Beijing’s discussions of the fighting “leave little room for constructive communication,” said Crystal Tu, a research assistant at the National Security and Defense Research Institute, Taiwan’s military’s main think tank. The two governments have few meaningful discussions and few communication crises.

The government is expanding its defense budget in 2023 and is poised to increase the recruitment of service-age men, in a bid to deter adventurism in the Taiwan Strait.

Meanwhile, Beijing will influence the Taiwanese public through its government. a fixed image. “

Nadège Rolland, a senior researcher at the National Bureau of Asian Research, describes China’s biggest foreign policy shift until the 2008 currency crisis, the aftermath of which saw Japan overtake Japan as the world’s second-largest economy.

“Beijing’s assessment of China’s strength and confidence in its upward trajectory led to a more assertive stance,” as an abandonment of the strategic patience practiced through former leaders, Rolland told Newsweek.

“This initial assessment has not fundamentally replaced. On the contrary, it was reaffirmed under Xi Jinping,” he said. “What it expresses is the Chinese leaders’ assessment of an imminent power substitution, of historic magnitude, that will see the rise of China, while the West declines.

“COVID-19 would possibly have thrown a wrench to Beijing’s work, especially economically, but it has not fundamentally altered any of its grand strategic calculations: there can be no reversal or degradation to achieve the wonderful rejuvenation of the nation,” Rolland said. Said.

Evidence of Beijing’s goal of regaining its position in the middle of the foreign stage, Rolland said, can be uncovered in its efforts to become a champion of the global South as it insulates itself from the effects of disengagement from the West, as well as Xi Jinping. a plan to reshape the postwar security order in favor of China.
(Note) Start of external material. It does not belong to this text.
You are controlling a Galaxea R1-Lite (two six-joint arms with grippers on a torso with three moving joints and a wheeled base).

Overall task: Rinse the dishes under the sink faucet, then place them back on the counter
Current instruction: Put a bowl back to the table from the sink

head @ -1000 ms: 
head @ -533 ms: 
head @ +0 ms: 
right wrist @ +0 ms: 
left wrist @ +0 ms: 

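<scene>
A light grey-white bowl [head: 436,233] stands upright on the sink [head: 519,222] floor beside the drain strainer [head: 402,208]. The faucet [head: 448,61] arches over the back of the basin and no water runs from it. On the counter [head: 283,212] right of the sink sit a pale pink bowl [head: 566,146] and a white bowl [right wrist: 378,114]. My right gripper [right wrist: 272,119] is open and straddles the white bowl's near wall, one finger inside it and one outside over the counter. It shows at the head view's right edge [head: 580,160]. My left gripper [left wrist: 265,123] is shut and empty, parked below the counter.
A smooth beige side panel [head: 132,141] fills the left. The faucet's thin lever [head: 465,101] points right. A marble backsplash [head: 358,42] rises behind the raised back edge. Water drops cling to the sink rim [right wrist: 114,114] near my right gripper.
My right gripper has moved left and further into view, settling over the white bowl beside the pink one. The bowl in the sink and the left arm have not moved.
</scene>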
“These are symptoms of leadership giving up its ambitions,” Rolland said.

The road is arduous and consists of addressing and managing the long term of its maximum relationship with the United States. Beijing and Washington are in a wide-ranging rivalry that has placed relations at a crossroads and a possible collision course over irreconcilable national interests. .
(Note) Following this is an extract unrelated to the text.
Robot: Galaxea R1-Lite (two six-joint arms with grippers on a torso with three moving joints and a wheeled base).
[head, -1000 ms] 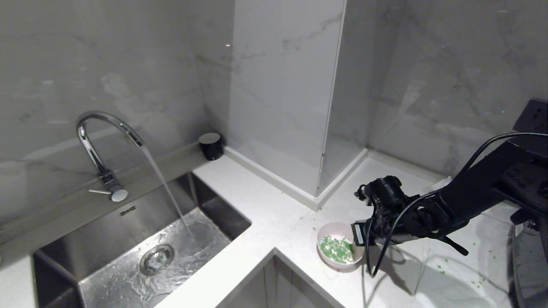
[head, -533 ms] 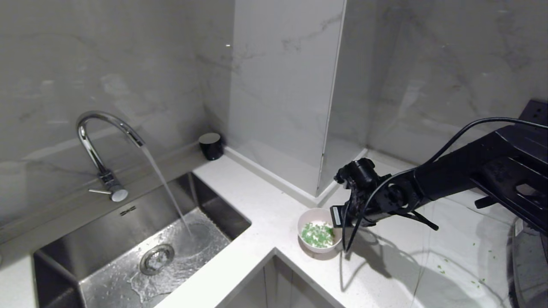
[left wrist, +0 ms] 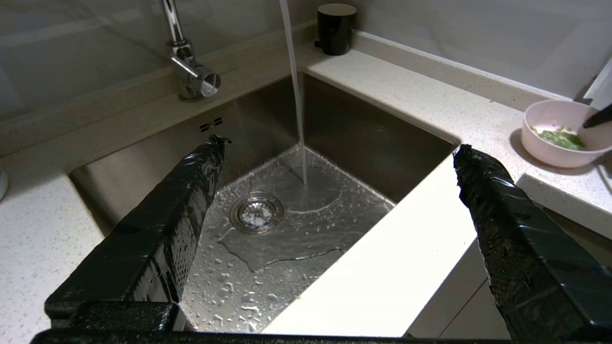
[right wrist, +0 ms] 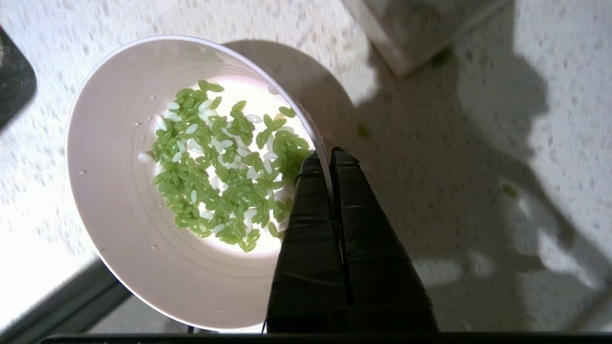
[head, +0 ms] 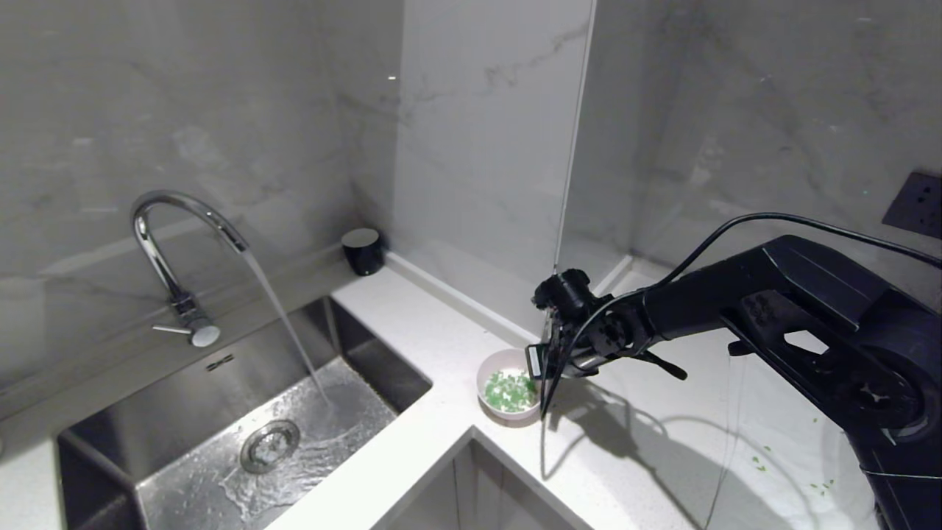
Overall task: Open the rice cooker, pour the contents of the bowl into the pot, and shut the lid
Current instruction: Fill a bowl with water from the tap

On issues like Taiwan, the two capitals have long been at odds over each other’s positions, yet they are now stuck in a “classic security dilemma,” with neither side willing or backing down, said Adrian Ang, a researcher and U. S. program coordinator. UU. de the S. Rajaratnam School of International Studies, Nanyang Technological University, Singapore.

“In the short term, the biggest challenge for China is to cope with the immediate slowdown in the economy due to a combination of Beijing’s restrictive COVID policies, chain issues, and the implosion of the housing bubble and construction,” Ang told Newsweek.

“In the medium to long term, China also faces demographic and economic demand situations related to population aging and whether it can escape the ‘middle-income trap,’ whether it can become rich before it gets older,” Ang said.

“All of the above problems will affect the Chinese economy and China’s longer trajectory of relative strength vis-à-vis the United States. America’s relative decline is not inevitable, nor is China’s inexorable rise,” he said. .

“Now there is a danger of overcorrecting and seeing China as irreversible or terminal and going into decline. A more realistic picture is that the U. S. is not in the U. S. The US and China face internal and interchangeable pressures.

“The question is how successful each is in solving those disruptions and whether they will cooperate on transboundary and transnational disruptions like climate change,” Ang said.

China sees Xi’s assertive turn, his confidence in the decline of the U. S. as a shift to the U. S. and China. The intensity of its “unlimited” association with Vladimir Putin, especially since the war in Ukraine, are among its most costly mistakes.

But the next five years in power of the Chinese president may be only the genuine test of whether Beijing has emerged stronger, after Trump and after COVID.